» Record extracts:
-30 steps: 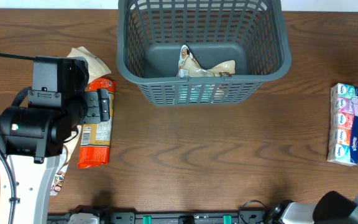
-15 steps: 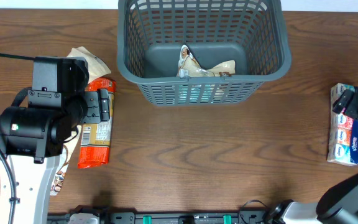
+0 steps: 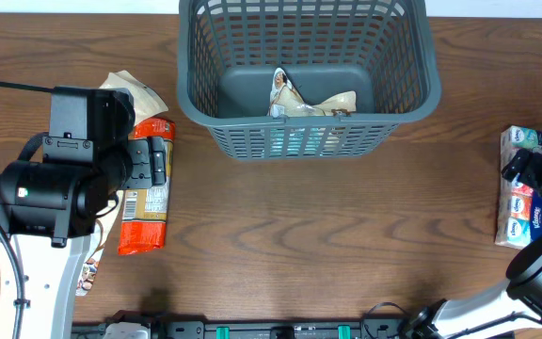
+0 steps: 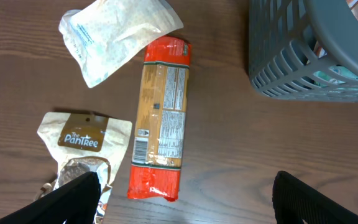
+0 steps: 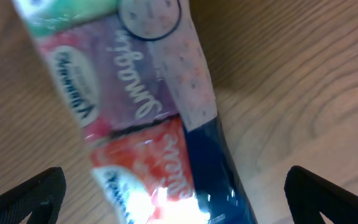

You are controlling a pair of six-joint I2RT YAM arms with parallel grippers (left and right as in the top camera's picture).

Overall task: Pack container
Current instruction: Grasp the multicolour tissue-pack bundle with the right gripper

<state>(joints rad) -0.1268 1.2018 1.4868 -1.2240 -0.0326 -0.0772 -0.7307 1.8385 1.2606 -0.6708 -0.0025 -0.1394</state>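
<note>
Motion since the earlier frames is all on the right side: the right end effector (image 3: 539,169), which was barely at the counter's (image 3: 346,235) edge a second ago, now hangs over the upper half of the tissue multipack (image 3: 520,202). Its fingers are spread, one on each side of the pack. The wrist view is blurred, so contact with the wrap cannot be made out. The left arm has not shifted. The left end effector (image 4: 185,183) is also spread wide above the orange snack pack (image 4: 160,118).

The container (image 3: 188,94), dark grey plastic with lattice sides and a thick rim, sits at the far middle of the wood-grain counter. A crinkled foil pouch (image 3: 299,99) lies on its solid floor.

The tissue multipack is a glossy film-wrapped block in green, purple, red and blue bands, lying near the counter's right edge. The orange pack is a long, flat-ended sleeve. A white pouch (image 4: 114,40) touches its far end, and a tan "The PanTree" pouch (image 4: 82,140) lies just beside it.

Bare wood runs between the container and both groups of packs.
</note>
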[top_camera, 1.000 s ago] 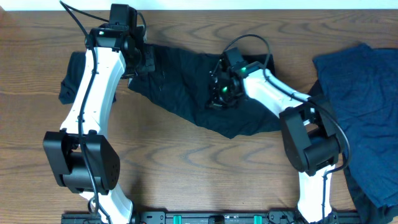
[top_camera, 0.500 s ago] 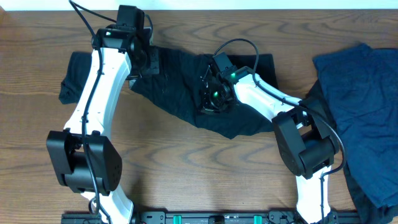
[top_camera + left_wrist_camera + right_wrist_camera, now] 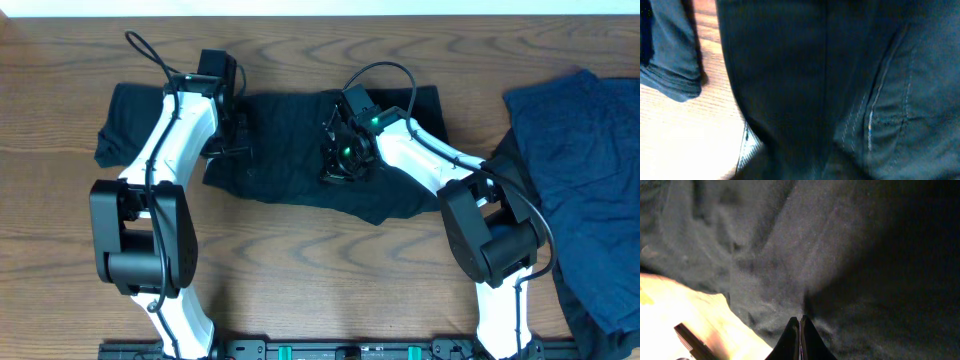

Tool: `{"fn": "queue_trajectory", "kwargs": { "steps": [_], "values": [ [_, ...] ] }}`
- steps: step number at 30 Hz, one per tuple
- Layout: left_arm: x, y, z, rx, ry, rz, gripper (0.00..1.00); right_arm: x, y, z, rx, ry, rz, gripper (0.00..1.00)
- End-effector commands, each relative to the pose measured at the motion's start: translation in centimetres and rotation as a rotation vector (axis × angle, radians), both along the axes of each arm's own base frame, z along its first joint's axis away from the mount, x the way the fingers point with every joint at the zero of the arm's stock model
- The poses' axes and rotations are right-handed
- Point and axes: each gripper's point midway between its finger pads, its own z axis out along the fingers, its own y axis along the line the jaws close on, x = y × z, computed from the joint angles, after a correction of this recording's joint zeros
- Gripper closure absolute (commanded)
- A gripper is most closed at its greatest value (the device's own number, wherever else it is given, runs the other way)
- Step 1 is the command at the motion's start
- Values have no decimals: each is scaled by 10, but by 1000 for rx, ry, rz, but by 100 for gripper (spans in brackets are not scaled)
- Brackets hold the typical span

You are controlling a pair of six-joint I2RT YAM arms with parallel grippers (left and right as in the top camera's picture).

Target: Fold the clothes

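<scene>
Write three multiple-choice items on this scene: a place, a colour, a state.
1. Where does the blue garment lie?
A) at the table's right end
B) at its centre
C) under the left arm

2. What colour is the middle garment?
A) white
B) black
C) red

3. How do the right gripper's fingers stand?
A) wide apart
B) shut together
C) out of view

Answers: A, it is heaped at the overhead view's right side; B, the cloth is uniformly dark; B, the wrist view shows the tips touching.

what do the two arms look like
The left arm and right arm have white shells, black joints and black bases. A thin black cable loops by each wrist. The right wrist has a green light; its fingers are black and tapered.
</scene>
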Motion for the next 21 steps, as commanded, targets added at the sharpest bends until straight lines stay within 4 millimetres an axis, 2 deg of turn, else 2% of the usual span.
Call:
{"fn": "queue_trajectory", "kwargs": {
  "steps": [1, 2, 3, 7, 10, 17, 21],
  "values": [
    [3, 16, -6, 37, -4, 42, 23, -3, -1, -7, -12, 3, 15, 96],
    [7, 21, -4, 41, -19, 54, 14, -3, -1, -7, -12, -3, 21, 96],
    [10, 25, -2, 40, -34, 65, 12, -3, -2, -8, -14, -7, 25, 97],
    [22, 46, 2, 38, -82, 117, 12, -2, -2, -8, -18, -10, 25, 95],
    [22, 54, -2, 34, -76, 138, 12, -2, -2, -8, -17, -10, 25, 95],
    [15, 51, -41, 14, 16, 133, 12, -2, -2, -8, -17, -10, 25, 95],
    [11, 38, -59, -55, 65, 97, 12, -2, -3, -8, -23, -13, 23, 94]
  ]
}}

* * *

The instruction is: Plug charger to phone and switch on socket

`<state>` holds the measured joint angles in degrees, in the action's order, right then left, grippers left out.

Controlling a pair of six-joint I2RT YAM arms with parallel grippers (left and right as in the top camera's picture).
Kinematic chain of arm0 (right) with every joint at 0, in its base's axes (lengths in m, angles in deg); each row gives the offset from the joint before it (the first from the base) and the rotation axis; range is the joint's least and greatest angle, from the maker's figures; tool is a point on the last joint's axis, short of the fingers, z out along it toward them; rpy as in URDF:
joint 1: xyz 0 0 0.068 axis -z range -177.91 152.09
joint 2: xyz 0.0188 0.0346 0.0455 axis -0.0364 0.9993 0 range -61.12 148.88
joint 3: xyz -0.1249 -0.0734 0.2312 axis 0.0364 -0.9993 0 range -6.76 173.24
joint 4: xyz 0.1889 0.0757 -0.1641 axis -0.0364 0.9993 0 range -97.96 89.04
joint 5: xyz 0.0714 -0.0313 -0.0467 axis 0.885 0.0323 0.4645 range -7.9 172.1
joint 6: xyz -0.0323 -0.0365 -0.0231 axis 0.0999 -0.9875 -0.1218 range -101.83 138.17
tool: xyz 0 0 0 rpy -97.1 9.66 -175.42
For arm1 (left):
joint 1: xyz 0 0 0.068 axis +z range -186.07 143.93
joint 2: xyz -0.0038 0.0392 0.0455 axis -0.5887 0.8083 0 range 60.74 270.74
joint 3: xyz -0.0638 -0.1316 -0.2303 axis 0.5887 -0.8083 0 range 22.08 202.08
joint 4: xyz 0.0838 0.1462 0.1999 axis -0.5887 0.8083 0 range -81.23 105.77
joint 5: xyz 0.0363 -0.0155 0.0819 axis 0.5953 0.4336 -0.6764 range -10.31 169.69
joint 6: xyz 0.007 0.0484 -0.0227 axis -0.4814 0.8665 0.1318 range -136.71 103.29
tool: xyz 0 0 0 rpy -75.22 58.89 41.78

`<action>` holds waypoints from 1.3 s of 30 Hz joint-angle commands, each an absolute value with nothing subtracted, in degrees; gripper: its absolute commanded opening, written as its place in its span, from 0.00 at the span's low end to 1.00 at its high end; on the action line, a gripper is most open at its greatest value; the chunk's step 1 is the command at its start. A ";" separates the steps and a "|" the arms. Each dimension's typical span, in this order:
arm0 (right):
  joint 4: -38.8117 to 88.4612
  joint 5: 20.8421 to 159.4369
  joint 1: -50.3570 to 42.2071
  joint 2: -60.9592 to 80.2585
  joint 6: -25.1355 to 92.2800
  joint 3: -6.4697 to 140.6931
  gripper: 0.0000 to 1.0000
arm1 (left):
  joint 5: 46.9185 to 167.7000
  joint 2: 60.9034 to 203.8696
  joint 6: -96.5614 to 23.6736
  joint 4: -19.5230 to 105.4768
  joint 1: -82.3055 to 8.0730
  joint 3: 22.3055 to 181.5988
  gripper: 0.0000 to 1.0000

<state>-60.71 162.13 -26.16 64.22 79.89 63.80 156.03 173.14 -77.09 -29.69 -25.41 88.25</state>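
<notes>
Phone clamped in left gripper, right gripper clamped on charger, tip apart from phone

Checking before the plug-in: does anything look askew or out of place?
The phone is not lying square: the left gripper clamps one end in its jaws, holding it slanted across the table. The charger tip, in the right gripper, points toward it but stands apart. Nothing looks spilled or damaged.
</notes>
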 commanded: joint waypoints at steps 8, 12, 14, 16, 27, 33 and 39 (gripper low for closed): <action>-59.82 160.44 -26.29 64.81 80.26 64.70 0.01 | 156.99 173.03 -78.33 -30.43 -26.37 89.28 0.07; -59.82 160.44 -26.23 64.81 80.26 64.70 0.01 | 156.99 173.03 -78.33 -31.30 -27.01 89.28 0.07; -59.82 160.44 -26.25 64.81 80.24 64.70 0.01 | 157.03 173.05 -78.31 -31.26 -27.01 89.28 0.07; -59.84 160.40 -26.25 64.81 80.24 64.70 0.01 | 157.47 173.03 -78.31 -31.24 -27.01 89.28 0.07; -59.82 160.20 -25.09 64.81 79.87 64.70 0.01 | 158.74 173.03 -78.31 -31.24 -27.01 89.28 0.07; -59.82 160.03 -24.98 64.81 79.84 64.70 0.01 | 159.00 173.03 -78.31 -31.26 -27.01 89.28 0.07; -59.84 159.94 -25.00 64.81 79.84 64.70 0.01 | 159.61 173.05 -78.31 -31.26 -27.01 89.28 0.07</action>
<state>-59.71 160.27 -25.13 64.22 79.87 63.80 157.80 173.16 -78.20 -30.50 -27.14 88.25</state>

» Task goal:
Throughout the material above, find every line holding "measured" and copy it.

» Solved exercise:
- End-effector commands, each relative to the pose measured at the motion's start: translation in centimetres and rotation as a rotation vector (axis × angle, radians), both along the axes of each arm's own base frame, z along its first joint's axis away from the mount, x the way the fingers point with every joint at the zero of the arm's stock model
`<state>` holds the measured joint angles in degrees, in the action's order, right then left, grippers left out.

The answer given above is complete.